|The LOTR Movie Site
November 14, 2000
Legolas is Important!
Dear Max B. You have mentioned that Legolas is not a necessary character in the book, and could easily be replaced with any other elf. Well, let us take a closer look at the elven-prince known as Legolas. Yes, he is a prince. Does that surprise you? He is the son of the elf-king of Mirkwood, who had imprisoned Bilbo's company of dwarves on the first adventure. Therefore, Legolas has a direct connection with the happenings of the fellowship, no doubt, he may have had a "personal debt" that he owed to Bilbo's company, which he is now paying back as part of the fellowship. Whether, it is Tolkien's "hidden" intent for those readers who delve into the trilogy with their mind's eye, or a freak accidental connection; you can not deny this connection exists. Who are we to say that it was not Tolkien's intention to expand on this later on.

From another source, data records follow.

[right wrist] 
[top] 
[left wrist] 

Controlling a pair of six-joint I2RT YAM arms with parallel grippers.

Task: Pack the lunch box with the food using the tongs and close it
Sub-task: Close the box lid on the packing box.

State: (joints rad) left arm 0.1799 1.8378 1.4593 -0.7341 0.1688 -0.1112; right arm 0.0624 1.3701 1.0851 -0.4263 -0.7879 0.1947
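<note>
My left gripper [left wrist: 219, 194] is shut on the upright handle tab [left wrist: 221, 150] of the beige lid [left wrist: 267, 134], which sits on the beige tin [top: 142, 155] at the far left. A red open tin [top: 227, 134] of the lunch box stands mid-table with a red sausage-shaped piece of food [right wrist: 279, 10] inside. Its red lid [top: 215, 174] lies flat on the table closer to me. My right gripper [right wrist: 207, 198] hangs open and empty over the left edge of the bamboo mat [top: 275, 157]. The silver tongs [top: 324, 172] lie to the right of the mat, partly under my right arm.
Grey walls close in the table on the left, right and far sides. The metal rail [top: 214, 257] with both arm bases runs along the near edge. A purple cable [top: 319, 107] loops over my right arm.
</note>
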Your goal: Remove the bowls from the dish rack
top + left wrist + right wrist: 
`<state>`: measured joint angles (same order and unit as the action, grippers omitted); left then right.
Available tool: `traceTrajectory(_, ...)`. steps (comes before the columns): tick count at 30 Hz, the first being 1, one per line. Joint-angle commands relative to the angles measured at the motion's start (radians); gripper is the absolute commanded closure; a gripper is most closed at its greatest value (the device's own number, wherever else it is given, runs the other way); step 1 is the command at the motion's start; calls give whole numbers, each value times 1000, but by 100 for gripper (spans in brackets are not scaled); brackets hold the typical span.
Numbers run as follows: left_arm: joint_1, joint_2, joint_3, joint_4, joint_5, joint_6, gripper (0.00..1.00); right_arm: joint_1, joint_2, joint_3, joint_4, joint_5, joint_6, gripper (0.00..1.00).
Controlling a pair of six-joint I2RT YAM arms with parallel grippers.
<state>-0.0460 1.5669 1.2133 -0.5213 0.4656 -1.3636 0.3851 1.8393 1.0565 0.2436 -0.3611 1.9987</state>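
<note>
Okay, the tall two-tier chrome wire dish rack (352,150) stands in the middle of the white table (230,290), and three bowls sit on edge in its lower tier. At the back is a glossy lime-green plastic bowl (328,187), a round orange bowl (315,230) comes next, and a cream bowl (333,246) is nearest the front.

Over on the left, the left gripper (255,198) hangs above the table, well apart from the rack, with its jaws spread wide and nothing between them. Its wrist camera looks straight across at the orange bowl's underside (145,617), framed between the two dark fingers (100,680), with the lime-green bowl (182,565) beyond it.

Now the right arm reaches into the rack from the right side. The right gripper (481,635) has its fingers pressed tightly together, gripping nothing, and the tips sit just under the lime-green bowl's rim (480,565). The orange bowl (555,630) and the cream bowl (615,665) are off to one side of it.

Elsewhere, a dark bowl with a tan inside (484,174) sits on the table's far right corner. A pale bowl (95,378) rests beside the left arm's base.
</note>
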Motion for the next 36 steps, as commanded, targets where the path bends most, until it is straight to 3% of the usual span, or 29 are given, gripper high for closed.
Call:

Also, Legolas' part, it seems, is to "bridge the gap" between dwarves and elves. His friendship with Gimli does not grow overnite, but, only through sharing the hardships of their adventures. They become inseperable. It is this symbolic bond of friendship that can be understood as "world peace", and that maybe one day there is hope for all races to put aside their hatreds and become friends. It becomes more special and means more, because it was Legolas' father who had captured Gloin (Gimli's father) and the rest of the dwarves on their journey with Bilbo.
As for warrior goddesses, I beg to differ with you. If you are referring to Athena (called Minerva to the Romans etc) than remember she is the Goddess of Wisdom first, she is also referred to as the Goddess of War, but only from a strategist's point-of-view. Her twin brother Ares (Mars) is the actual War God with the powers of destruction. Though, it is said that, Athena is the most powerful of all the gods, but she represents technology and strategy, not war, in the sense of blood-filled battles. As for Artemis, (Diana, by the Romans), she is a huntress and protector of animals. She uses her bow and her stealth, she is not a warrior. Sehkmet, Goddess of the Egyptians, was more destructive than these two, but, she was more in the form of sickness and plagues than warfare.
I wish that there were more active women warrior-role models in ancient history, but truth-be-told there were not. Women did not have the strength to overcome their roles of servitude. The only roles that they could aspire to. is perhaps in some cultures, such as the Etruscans, where they could be high-priestesses, or wives of great emperors. The only reason that primitive cultures revered women in such roles as high-oriestesses etc, is becuase of the mysteries of child-bearing. Women are life-givers, a role that men can never attain. Some cultures still revere this ability in awe.
Now, I have no problem with the expansion of Arwen's role, but I will say this: It looks silly (in any movie not just this one) to see a 110lb girl; sling a huge sword around, and knock the stuffing out of 200lb bad-guys, without mussing her make-up! let's get real! If they want to have a believable warrior-princess, than at least get someone who is of a muscular build with a little weight and height. That's all I can think of...anyone want to comment?